Для поездки к подножию Кавказа Дон Жуан впервые за много лет снова нанял слугу. Во всяком случае, он с самого начала обращался с водителем соответствующим образом, и тот не только принял это условие, но, похоже, даже ждал этого. Он стоял на краю летного поля рядом со своей старенькой русской легковушкой и давно уже держал для Дон Жуана, и только для него одного, дверцу машины открытой. Молча, без лишних слов, между ними тут же был заключен договор: обслуживание не ограничивается только дневными часами и продлится неопределенное время, бог его знает, как долго. Человек этот производил впечатление не только что нанятого слуги, а скорее старого верного партнера — снова тот же феномен своеобразной доверчивости, которая так часто мгновенно вспыхивала между Дон Жуаном и незнакомыми людьми, с женщинами, правда, иначе, чем с мужчинами. Провиантом и горючим партнер и попутчик, с которым Дон Жуан разговаривал, если вообще это делал, одними междометиями и жестами, понятными во всем мире, запасся на целую неделю. И одет новый слуга был гораздо благороднее, чем его господин, — темный двубортный костюм, белоснежный платочек в нагрудном кармашке, слева и справа от него по маленькому букетику майских ландышей. Вся колымага пропахла ими, а может, одеколоном с необычайно тонким ароматом, каким пользовался его новый слуга. Очевидно, он не случайно вырядился как на праздник.

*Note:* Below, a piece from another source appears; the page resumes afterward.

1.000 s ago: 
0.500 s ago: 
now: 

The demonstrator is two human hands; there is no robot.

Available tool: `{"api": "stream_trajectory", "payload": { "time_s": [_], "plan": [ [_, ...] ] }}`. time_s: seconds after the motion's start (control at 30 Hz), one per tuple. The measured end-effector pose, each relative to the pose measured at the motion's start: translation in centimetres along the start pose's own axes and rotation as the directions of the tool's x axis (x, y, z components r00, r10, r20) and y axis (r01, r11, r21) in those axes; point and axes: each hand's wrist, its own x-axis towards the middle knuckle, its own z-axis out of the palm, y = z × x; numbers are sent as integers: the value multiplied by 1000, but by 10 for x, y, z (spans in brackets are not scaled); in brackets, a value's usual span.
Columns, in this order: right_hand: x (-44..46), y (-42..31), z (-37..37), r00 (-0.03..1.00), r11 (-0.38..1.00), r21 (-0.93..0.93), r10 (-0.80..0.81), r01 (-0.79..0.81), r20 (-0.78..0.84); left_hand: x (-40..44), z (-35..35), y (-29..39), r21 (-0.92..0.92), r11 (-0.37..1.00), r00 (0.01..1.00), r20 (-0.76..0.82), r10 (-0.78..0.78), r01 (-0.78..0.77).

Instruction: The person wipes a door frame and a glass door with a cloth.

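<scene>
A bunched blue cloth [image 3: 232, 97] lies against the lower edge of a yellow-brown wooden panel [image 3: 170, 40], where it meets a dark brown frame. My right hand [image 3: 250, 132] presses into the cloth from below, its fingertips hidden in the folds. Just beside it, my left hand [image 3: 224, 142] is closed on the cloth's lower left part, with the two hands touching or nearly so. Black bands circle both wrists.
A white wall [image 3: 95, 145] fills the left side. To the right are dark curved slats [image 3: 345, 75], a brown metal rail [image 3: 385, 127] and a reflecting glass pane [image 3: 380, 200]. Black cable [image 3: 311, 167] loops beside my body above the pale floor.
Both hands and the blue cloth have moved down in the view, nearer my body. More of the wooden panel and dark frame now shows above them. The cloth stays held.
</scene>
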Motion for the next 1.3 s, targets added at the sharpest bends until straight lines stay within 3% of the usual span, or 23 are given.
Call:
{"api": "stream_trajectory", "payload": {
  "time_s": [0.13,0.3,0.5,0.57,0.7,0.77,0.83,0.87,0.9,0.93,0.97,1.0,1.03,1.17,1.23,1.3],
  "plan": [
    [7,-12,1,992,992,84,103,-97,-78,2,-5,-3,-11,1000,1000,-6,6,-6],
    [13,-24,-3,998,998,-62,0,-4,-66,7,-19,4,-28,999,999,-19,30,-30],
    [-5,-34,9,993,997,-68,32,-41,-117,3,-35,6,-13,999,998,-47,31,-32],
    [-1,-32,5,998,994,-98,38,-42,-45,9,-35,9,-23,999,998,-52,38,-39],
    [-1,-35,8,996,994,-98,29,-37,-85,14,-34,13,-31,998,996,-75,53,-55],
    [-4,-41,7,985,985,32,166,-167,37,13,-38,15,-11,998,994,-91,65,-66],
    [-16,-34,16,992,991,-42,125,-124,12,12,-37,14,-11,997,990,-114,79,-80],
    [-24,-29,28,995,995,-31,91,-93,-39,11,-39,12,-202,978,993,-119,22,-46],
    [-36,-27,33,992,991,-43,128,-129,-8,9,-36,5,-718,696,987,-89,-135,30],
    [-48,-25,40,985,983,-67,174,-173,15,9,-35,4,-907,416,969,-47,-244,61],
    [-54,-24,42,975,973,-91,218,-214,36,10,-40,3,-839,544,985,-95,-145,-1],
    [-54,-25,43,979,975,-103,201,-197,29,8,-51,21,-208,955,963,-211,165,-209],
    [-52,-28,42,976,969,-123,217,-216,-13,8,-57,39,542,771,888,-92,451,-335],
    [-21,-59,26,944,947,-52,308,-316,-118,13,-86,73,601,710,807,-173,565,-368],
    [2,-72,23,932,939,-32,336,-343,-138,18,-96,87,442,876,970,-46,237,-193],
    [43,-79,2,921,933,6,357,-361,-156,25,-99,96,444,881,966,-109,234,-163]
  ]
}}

Впервые после потери ребенка Дон Жуан почувствовал себя выведенным из состояния безутешного покоя и сопровождавших его бесконечных неурядиц периода одиночества и отрешенности от людей. Уже при пробуждении после короткого сна в самолете к нему возвратилось его беспокойство, это до тошноты знакомое ему чувство, которым он был сыт по горло. Выражалось оно в том, что с каждой минутой он все меньше властвовал над своим временем. Или: время переставало быть средой его обитания. Или: мгновения посекундно прыгали, как блохи, и бесследно исчезали. Вместо того чтобы каждый миг смотреть, слушать, дышать и так далее, он принялся считать. При этом он считал не только секунды, а все подряд — машинально или автоматически, что получалось само собой, опережая сознательно включаемый механизм счета, в который он целиком превратился, — он считал ряды кресел в самолете, дырочки для шнурков на своих ботинках, количество волосков в бровях соседа. Не то чтобы он беспрестанно скучал, нет, все обстояло гораздо серьезнее: Дон Жуан выпал из игры, такой ненавязчиво-дружеской, — из времени. Но, возможно, это и был наисерьезнейший вариант скуки. Подобная напасть со счетом наверняка должна была однажды прекратиться, но для этого ему пришлось бы сойтись с кем-то, соединить свою жизнь хотя бы на какой-то промежуток времени, другими словами, решительно порвать со своим одиночеством. Вот как, например, сейчас, взяв в попутчики водителя вместе с его тесной, загруженной до отказа машиной.